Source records
--- START ---
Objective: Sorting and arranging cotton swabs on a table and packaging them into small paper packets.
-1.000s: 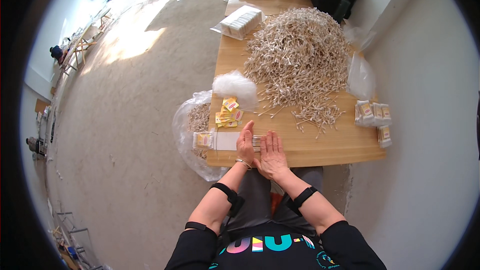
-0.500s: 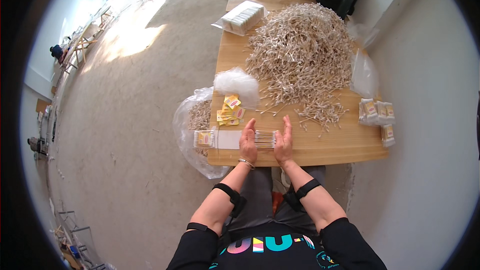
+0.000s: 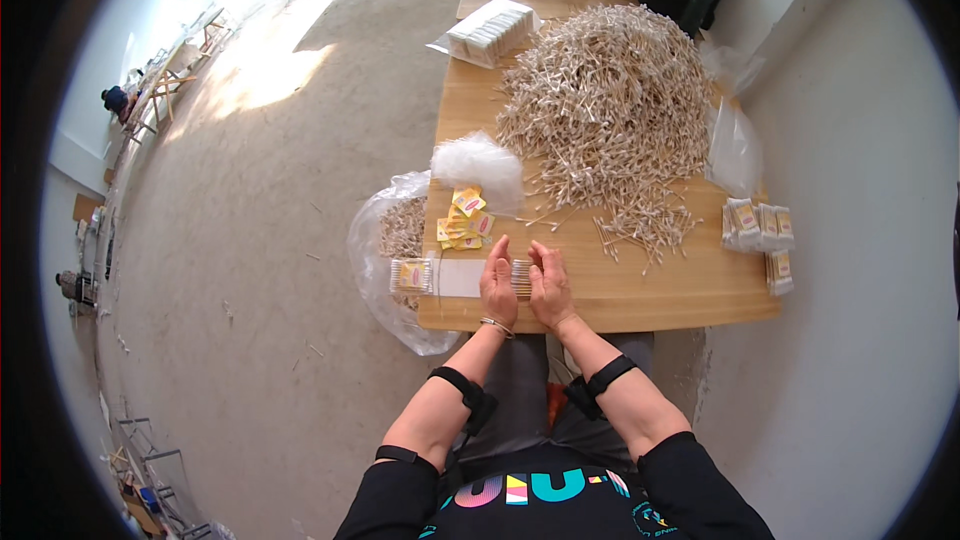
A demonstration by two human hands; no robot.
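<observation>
A small layer of cotton swabs (image 3: 521,278) lies at the near edge of the table, held between my two hands. My left hand (image 3: 498,285) closes on its left end, thumb on top. From the right, my right hand (image 3: 551,285) curls over the other end; the fingers hide part of the swabs. Beside my left hand lies a flat whitish strip (image 3: 459,278), perhaps an empty bag. Left of that, at the table corner, sits a clear pack of cotton swabs (image 3: 411,277) with a yellow card. Several loose yellow cards (image 3: 466,223) lie just beyond.
A big heap of loose cotton swabs (image 3: 610,100) covers the table's far part. Clear plastic bags (image 3: 478,165) lie beyond the cards. Filled packs (image 3: 757,230) stand at the right edge, near the wall. A plastic sack (image 3: 365,260) with swabs is beside the table's left edge.
My right hand has moved left, closer to my left hand, and its fingers have curled. Less of the swab layer shows between the hands. My left hand has hardly moved.
</observation>
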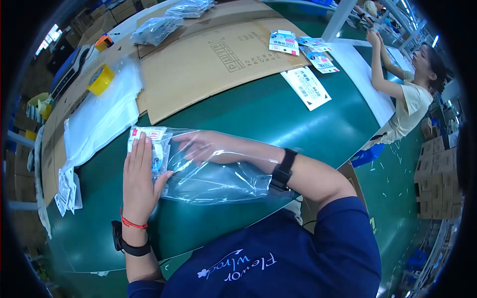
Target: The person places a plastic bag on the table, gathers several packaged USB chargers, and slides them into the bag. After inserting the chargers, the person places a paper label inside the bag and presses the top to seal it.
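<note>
A clear bag (pixel 213 171) lies on the table (pixel 278 114), cardboard sheet (pixel 208 64) behind it, tape roll (pixel 101 79) behind-left.

A green table (pixel 278 114) carried everything; a large flattened sheet of brown cardboard (pixel 208 64) lay across its far side, its edge bent by the lens; a stack of clear plastic sheets (pixel 102 116) lay on the left, with a roll of yellow tape (pixel 101 79) beside it; a white label sheet (pixel 305 88) lay flat on the green just past the cardboard; a clear plastic bag (pixel 213 171) lay near the front edge; small packets (pixel 67 191) lay at the left rim.
</note>
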Demonstrator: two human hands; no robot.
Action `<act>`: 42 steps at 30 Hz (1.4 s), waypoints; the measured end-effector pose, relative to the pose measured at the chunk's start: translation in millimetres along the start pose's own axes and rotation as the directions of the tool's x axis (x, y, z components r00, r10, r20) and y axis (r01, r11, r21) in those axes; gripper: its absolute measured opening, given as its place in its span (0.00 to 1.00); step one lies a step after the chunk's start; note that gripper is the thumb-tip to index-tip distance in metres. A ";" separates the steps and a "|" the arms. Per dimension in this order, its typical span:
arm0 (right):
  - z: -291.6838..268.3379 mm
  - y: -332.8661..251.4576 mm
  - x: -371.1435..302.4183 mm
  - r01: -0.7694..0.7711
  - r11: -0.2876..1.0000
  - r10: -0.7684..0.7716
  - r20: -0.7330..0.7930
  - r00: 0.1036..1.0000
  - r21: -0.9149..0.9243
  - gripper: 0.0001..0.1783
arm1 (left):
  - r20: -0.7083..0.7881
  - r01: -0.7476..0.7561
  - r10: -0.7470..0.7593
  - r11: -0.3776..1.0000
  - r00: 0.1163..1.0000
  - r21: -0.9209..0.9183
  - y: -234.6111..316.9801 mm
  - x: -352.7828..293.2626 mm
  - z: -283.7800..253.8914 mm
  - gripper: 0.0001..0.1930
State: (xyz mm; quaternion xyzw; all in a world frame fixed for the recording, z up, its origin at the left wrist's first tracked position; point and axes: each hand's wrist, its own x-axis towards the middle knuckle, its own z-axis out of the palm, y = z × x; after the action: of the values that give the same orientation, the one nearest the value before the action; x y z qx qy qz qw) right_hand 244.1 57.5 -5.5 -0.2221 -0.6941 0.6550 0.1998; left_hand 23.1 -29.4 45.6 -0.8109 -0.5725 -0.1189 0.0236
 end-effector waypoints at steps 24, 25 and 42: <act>-98.9 -74.8 -159.9 -0.326 0.944 0.328 0.024 0.944 -0.058 0.18 | 0.197 -0.428 0.506 0.840 0.840 -0.334 104.2 6.0 33.3 0.38; -111.1 -77.0 -154.8 -0.291 0.953 0.272 -0.189 0.944 -0.084 0.17 | 0.202 -0.436 0.529 0.820 0.824 -0.370 105.5 6.9 34.1 0.37; -320.2 -32.1 -69.6 -0.900 0.382 -0.231 -0.965 0.127 -0.210 0.43 | -0.062 -0.553 0.604 0.678 0.795 -0.484 108.4 12.0 51.8 0.28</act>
State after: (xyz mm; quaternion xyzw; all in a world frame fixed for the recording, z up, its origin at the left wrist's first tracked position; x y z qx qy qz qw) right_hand 481.8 279.2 47.3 -0.8134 -0.5317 -0.0241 0.2347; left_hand 136.7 -46.5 8.6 -0.9346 -0.2389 -0.2010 -0.1705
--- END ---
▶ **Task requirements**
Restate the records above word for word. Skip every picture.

▶ **Problem solution**
Objective: Sorting and arranging cotton swabs on a table and packaging them into small paper packets.
-1.000s: 
-0.500s: 
+0.000s: 
A demonstration by two human hands; no robot.
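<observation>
A small layer of cotton swabs (image 3: 521,278) lies at the near edge of the table, held between my two hands. My left hand (image 3: 498,285) closes on its left end, thumb on top. From the right, my right hand (image 3: 551,285) curls over the other end; the fingers hide part of the swabs. Beside my left hand lies a flat whitish strip (image 3: 459,278), perhaps an empty bag. Left of that, at the table corner, sits a clear pack of cotton swabs (image 3: 411,277) with a yellow card. Several loose yellow cards (image 3: 466,223) lie just beyond.
A big heap of loose cotton swabs (image 3: 610,100) covers the table's far part. Clear plastic bags (image 3: 478,165) lie beyond the cards. Filled packs (image 3: 757,230) stand at the right edge, near the wall. A plastic sack (image 3: 365,260) with swabs is beside the table's left edge.
My right hand has moved left, closer to my left hand, and its fingers have curled. Less of the swab layer shows between the hands. My left hand has hardly moved.
</observation>
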Target: The person places a plastic bag on the table, gathers several packaged USB chargers, and slides them into the bag. After inserting the chargers, the person places a paper label inside the bag and presses the top to seal it.
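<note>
A clear bag (pixel 213 171) lies on the table (pixel 278 114), cardboard sheet (pixel 208 64) behind it, tape roll (pixel 101 79) behind-left.

A green table (pixel 278 114) carried everything; a large flattened sheet of brown cardboard (pixel 208 64) lay across its far side, its edge bent by the lens; a stack of clear plastic sheets (pixel 102 116) lay on the left, with a roll of yellow tape (pixel 101 79) beside it; a white label sheet (pixel 305 88) lay flat on the green just past the cardboard; a clear plastic bag (pixel 213 171) lay near the front edge; small packets (pixel 67 191) lay at the left rim.
</note>
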Demonstrator: two human hands; no robot.
Action `<act>`: 42 steps at 30 Hz (1.4 s), waypoints; the measured end-effector pose, relative to the pose measured at the chunk's start: translation in millimetres along the start pose's own axes and rotation as the directions of the tool's x axis (x, y, z components r00, r10, r20) and y axis (r01, r11, r21) in those axes; gripper: its absolute measured opening, given as its place in its span (0.00 to 1.00); step one lies a step after the chunk's start; note that gripper is the thumb-tip to index-tip distance in metres. A ";" separates the steps and a "|" the arms. Per dimension in this order, its typical span:
arm0 (right):
  - z: -291.6838..268.3379 mm
  - y: -332.8661..251.4576 mm
  - x: -371.1435..302.4183 mm
  - r01: -0.7694..0.7711
  - r11: -0.2876..1.0000
  - r10: -0.7684..0.7716
  - r20: -0.7330..0.7930
  - r00: 0.1036..1.0000
  - r21: -0.9149..0.9243
  - gripper: 0.0001..0.1783
arm1 (left):
  - r20: -0.7083..0.7881
  - r01: -0.7476..0.7561
  - r10: -0.7470..0.7593
  - r11: -0.3776..1.0000
  - r00: 0.1163..1.0000
  - r21: -0.9209..0.9183
  - y: -234.6111..316.9801 mm
  - x: -352.7828..293.2626 mm
  - z: -283.7800..253.8914 mm
  - gripper: 0.0001..0.1930
State: (xyz mm; quaternion xyzw; all in a world frame fixed for the recording, z up, its origin at the left wrist's first tracked position; point and axes: each hand's wrist, its own x-axis towards the middle knuckle, its own z-axis out of the palm, y = z × x; after the action: of the values that give the same orientation, the one nearest the value before the action; x y z qx qy qz qw) right_hand 244.1 57.5 -5.5 -0.2221 -0.6941 0.6550 0.1998; left_hand 23.1 -29.4 45.6 -0.8109 -0.5725 -0.1189 0.0236
 end-effector waypoints at steps 24, 25 and 42: <act>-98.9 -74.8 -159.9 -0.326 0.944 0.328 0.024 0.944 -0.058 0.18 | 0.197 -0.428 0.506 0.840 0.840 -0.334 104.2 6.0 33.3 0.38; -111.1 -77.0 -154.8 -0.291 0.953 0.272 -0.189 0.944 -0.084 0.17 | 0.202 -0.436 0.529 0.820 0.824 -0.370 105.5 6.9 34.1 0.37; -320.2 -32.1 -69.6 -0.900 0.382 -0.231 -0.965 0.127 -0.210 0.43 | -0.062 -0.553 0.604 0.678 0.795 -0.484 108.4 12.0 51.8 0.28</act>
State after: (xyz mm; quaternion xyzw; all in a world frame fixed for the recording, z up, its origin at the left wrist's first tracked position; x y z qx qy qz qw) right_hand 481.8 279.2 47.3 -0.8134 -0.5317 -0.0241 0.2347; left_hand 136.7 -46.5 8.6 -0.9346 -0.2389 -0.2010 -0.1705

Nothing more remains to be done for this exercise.